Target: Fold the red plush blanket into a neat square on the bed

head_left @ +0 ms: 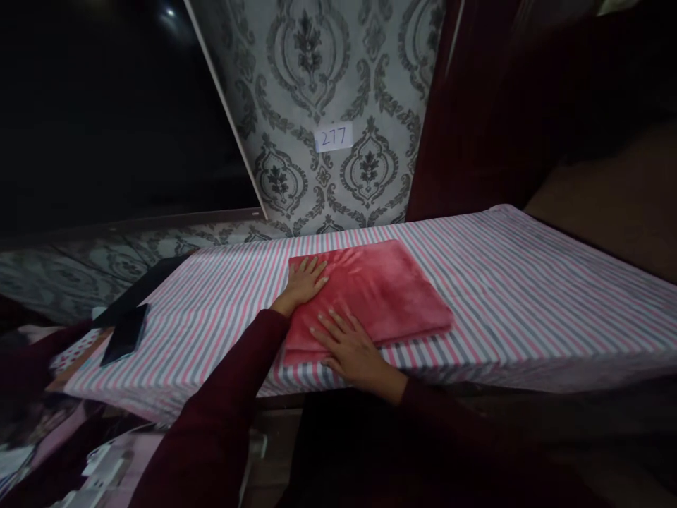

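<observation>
A folded pinkish-red plush cloth [394, 289] lies flat on a table spread with a striped sheet [529, 282] in pink, grey and white. My left hand [305, 282] rests palm down on its far left part, fingers spread. Nearer the front edge, my right hand [352, 349] also lies on the fabric with its fingers stretched out. Neither hand grips anything. The cloth's layers show along its near edge, and its right half is uncovered by the hands.
A dark phone [125, 334] lies at the table's left end. Behind it hangs a large black screen [121, 113]. Patterned wallpaper carries a paper label [333, 137] reading 277. Blurred clutter and a white object [103, 469] sit low at the left.
</observation>
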The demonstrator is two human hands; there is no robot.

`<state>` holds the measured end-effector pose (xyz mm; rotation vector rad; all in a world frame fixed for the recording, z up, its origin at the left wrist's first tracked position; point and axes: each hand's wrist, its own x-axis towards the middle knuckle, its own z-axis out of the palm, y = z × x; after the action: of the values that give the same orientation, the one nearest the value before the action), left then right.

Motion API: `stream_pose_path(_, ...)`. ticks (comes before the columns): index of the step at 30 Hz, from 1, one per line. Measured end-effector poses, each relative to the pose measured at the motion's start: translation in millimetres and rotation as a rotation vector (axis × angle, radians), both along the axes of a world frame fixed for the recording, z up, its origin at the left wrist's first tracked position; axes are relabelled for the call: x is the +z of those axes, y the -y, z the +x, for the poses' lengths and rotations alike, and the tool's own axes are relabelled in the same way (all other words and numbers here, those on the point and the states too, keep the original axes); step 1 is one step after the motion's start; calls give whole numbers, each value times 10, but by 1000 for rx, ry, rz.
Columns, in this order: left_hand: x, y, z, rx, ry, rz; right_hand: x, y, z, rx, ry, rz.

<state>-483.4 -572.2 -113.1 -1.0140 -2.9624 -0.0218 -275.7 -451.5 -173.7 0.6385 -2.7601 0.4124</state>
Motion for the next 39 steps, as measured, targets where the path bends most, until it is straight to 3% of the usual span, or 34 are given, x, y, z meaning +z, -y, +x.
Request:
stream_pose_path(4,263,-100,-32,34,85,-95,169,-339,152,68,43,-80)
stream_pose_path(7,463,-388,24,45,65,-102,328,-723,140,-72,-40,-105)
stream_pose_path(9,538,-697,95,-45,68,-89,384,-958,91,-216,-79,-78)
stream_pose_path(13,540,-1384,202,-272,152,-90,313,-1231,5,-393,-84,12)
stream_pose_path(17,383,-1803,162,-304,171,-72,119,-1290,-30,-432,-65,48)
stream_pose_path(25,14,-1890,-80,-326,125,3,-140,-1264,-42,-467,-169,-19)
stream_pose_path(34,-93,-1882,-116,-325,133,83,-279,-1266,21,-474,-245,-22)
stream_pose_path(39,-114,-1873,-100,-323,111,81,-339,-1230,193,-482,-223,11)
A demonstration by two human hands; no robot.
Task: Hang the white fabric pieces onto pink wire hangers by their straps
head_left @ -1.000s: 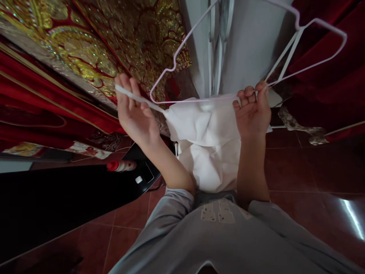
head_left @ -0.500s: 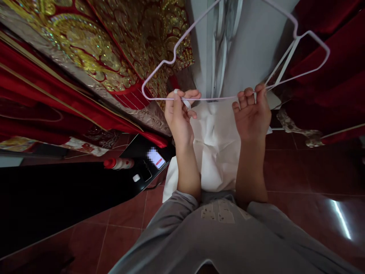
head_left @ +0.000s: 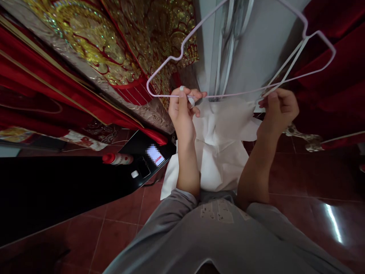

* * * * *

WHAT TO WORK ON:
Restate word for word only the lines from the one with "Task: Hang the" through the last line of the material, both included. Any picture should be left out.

ANSWER TO THIS EXERCISE:
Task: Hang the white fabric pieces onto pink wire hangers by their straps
head_left @ -1.000s: 
head_left @ -0.500s: 
head_left @ +0.000s: 

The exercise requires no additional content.